CRTC Slaps $40,000 Fine on Quebec Man for Phishing Text Scams
The Canadian Radio-television and Telecommunications Commission (CRTC) has issued a $40,000 penalty to Sami Medouni, a Quebec resident, for his involvement in a large-scale phishing campaign.
The announcement was made by the CRTC’s Chief Compliance and Enforcement Officer, who detailed the findings of the investigation on Monday.
The probe began after an unnamed phone company alerted the CRTC about a potential scam targeting its customers. The investigation revealed that between December 22, 2020, and January 14, 2021, Medouni used fraudulently obtained telephone numbers to send over 30,000 phishing text messages to Canadians. These messages were sent without consent and impersonated well-known brands to collect personal data, including credit card numbers and banking credentials.
“These phishing scams are not only a nuisance for Canadians, but they also put our personal and financial information at risk. The CRTC will continue to investigate possible violations that target Canadians. As Cyber Security Awareness Month draws to a close, it is a good opportunity to remind Canadians to remain vigilant and report suspicious and spam activities,” said Steven Harroun, Chief Compliance and Enforcement Officer at the CRTC, in a statement.

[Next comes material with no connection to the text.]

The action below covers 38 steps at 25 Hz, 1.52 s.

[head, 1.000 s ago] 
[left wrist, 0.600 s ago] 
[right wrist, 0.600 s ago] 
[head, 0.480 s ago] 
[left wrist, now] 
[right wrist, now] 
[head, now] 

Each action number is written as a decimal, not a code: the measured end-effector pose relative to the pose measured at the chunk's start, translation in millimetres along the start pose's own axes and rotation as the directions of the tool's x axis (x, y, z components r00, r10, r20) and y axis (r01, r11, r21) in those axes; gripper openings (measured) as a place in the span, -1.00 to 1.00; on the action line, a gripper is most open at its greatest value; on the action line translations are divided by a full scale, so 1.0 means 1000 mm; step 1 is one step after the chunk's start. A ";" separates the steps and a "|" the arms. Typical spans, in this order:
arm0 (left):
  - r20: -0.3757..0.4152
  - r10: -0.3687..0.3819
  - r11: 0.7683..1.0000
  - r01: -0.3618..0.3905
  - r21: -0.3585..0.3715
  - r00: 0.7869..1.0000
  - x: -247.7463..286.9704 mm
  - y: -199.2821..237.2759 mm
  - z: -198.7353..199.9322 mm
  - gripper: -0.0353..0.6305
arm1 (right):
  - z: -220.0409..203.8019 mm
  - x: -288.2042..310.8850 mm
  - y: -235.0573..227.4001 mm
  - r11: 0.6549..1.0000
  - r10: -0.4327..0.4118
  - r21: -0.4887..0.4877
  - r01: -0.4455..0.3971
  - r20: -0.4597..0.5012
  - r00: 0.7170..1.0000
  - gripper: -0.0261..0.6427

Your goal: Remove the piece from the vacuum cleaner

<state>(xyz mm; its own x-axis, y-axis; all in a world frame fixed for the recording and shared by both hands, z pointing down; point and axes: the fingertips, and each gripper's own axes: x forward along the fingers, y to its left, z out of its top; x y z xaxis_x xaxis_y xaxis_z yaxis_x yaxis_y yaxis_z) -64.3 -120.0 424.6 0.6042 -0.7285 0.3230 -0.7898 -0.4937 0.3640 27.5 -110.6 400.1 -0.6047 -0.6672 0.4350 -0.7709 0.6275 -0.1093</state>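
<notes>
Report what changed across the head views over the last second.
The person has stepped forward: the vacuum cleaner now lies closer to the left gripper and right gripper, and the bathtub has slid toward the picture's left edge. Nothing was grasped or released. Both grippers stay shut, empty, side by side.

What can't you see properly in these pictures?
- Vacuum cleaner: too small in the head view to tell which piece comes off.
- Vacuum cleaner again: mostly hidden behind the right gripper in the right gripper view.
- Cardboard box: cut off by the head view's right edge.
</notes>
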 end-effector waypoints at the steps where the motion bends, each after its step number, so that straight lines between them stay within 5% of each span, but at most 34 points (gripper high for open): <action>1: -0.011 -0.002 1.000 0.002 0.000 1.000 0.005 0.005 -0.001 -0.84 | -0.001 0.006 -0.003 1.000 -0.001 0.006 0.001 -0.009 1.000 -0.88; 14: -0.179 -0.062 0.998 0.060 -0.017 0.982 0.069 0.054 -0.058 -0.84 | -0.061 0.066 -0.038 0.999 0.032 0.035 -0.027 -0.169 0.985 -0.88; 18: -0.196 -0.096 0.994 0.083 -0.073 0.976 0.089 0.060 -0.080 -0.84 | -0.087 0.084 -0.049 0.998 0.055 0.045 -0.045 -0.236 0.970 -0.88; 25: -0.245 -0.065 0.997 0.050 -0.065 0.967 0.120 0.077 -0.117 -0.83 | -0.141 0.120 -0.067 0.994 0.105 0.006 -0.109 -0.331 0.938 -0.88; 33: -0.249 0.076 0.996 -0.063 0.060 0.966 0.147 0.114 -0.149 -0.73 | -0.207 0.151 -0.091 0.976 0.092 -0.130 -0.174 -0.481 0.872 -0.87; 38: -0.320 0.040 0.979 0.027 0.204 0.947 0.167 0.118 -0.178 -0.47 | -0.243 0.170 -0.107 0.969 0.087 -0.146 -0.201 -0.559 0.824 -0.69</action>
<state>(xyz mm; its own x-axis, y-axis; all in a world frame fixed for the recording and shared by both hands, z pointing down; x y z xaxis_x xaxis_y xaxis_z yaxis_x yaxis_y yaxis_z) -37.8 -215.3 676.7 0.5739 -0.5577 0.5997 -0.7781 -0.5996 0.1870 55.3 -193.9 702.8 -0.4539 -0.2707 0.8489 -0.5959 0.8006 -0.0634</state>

The fine amount seems pretty small if you think about it, at about $1.33 per text message sent. I can only imagine the conversion rate on the phishing campaign that possibly saw a higher return than the penalty imposed. Let’s say he had a conservative 1% conversion rate of people falling victim to his scams, or about 300 people. If each person was scammed say, $500, that’s already $150,000 possibly made.